Conclusion: Legal Lessons from Melbourne’s Most Complex Property Puzzle
The Solomon Heights Estate is a “perfect storm” of historical planning failure, accidental ecological preservation, jurisdictional conflict, and modern legal warfare. For a century, it has stood as a monument to inaction. The recent sales of four lots on Penna Avenue, long considered unsaleable by their owner, are therefore a pivotal event. They demonstrate that even the most distressed, blighted, and constrained real estate asset can find a market and have significant value, provided there is absolute transparency regarding its myriad flaws. For the deceased estate that sold them, the transactions represent a remarkable success, transforming a multi-generational, worthless liability into a substantial financial return for its beneficiaries.
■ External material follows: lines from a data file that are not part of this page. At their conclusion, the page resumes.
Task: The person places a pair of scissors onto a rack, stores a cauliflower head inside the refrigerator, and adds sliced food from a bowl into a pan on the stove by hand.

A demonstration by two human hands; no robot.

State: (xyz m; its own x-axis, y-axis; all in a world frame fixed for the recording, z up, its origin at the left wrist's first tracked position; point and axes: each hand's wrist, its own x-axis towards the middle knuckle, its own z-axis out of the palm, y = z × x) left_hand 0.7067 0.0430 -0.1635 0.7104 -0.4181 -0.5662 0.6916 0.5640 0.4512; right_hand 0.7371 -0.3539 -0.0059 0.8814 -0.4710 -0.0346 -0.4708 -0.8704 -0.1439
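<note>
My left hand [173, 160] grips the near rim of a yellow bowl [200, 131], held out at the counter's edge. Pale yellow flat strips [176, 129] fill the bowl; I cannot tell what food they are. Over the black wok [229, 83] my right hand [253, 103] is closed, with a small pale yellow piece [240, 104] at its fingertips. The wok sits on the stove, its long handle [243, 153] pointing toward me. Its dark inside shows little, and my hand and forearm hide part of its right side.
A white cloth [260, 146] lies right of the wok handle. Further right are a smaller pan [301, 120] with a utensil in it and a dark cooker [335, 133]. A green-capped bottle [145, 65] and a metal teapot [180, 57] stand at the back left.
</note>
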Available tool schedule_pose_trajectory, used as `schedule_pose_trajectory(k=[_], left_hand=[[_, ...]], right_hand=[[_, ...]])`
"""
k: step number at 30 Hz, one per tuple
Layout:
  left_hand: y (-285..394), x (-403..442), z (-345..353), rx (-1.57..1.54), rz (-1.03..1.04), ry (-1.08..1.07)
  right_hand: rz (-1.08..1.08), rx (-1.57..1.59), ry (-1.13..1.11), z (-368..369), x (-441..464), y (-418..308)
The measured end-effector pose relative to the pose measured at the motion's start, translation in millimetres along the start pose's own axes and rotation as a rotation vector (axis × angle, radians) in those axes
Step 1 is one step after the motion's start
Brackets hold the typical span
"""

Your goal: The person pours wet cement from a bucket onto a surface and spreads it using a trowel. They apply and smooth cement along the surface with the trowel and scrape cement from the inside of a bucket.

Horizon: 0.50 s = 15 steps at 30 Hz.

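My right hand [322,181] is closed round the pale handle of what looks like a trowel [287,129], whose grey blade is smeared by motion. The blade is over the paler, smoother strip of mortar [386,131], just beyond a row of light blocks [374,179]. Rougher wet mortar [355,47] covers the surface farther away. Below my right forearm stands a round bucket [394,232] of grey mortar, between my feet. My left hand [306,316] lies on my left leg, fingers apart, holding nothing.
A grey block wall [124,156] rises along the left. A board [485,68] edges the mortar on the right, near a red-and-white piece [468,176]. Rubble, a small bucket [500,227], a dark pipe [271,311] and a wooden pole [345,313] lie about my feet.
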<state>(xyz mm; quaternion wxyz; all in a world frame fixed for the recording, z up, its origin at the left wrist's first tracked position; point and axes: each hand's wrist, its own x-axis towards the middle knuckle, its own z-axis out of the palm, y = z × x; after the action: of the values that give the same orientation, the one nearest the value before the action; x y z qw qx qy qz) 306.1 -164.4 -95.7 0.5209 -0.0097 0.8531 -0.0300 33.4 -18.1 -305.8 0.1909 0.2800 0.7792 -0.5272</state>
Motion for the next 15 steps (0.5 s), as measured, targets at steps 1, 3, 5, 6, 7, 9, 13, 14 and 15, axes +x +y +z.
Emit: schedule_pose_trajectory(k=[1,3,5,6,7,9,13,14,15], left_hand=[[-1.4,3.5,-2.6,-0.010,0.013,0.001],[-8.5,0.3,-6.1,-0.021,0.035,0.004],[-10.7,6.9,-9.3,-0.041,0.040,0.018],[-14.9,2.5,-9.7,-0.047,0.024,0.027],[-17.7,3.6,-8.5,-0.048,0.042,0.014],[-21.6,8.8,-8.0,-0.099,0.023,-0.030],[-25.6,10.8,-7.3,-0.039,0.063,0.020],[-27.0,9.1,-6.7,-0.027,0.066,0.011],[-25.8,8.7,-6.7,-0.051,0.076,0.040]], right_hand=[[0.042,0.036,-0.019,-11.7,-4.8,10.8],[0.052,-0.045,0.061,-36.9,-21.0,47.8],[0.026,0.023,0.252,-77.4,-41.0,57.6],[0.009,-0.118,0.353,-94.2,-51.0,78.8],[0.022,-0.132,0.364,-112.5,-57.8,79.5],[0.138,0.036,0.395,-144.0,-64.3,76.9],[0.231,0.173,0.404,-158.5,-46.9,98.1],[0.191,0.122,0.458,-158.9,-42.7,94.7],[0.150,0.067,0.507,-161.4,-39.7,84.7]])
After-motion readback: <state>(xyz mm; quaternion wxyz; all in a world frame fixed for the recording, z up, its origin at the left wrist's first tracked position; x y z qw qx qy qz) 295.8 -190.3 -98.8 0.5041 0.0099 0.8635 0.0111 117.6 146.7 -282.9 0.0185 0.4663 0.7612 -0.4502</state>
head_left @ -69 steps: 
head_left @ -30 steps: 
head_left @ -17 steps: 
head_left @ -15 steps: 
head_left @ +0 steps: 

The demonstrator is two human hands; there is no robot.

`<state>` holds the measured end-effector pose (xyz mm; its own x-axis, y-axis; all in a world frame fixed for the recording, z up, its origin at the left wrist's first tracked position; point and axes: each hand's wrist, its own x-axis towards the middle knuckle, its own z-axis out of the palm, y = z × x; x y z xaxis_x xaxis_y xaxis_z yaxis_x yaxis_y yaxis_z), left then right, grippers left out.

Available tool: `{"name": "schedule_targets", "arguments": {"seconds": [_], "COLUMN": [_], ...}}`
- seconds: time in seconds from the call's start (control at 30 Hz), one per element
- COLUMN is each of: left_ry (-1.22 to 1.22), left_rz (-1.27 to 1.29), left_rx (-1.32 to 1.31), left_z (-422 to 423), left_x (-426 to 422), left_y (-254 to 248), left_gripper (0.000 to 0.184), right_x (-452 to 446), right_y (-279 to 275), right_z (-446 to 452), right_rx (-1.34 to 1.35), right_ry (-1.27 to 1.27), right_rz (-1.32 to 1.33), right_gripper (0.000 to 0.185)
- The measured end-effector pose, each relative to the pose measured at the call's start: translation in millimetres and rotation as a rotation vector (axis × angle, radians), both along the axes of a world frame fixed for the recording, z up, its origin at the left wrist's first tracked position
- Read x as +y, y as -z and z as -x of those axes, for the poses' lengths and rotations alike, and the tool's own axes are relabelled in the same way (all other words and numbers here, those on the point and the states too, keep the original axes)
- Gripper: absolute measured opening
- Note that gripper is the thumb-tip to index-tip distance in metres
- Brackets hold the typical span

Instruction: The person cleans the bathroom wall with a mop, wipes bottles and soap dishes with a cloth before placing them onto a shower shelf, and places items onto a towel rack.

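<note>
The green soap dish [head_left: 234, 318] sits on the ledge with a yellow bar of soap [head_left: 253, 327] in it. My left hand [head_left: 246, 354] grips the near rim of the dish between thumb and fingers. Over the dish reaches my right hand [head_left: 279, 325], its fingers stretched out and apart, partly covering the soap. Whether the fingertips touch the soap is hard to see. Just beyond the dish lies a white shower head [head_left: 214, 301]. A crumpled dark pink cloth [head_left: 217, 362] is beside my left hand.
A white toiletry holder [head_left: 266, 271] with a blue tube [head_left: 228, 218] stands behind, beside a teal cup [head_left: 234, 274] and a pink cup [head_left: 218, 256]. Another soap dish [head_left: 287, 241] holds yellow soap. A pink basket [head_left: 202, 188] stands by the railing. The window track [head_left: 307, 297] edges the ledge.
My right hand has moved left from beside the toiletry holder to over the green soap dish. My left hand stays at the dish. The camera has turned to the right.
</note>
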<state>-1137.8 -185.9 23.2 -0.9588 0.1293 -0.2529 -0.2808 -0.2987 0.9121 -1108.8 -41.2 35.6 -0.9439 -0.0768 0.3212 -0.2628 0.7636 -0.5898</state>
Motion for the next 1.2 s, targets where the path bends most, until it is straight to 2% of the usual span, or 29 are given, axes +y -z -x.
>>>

More broadly, these sales signal a fundamental shift in the precinct’s dynamics. They mark the end of an era of passive frustration and the beginning of a new, more volatile and speculative chapter. The entry of sophisticated, well-resourced investors, whose sole motivation is the capital gain that would follow a resolution, introduces a powerful new force into the stalemate. These new owners are unlikely to wait patiently for another century. Their presence may be the catalyst that finally forces a definitive outcome for Solomon Heights, whether through private development, government acquisition, or a combination of both. Navigating the sale or purchase of such a uniquely challenged asset underscores the absolute necessity of expert legal guidance. The story of Melbourne’s most notorious zombie subdivision is far from over; it has simply entered its next, and perhaps most decisive, phase.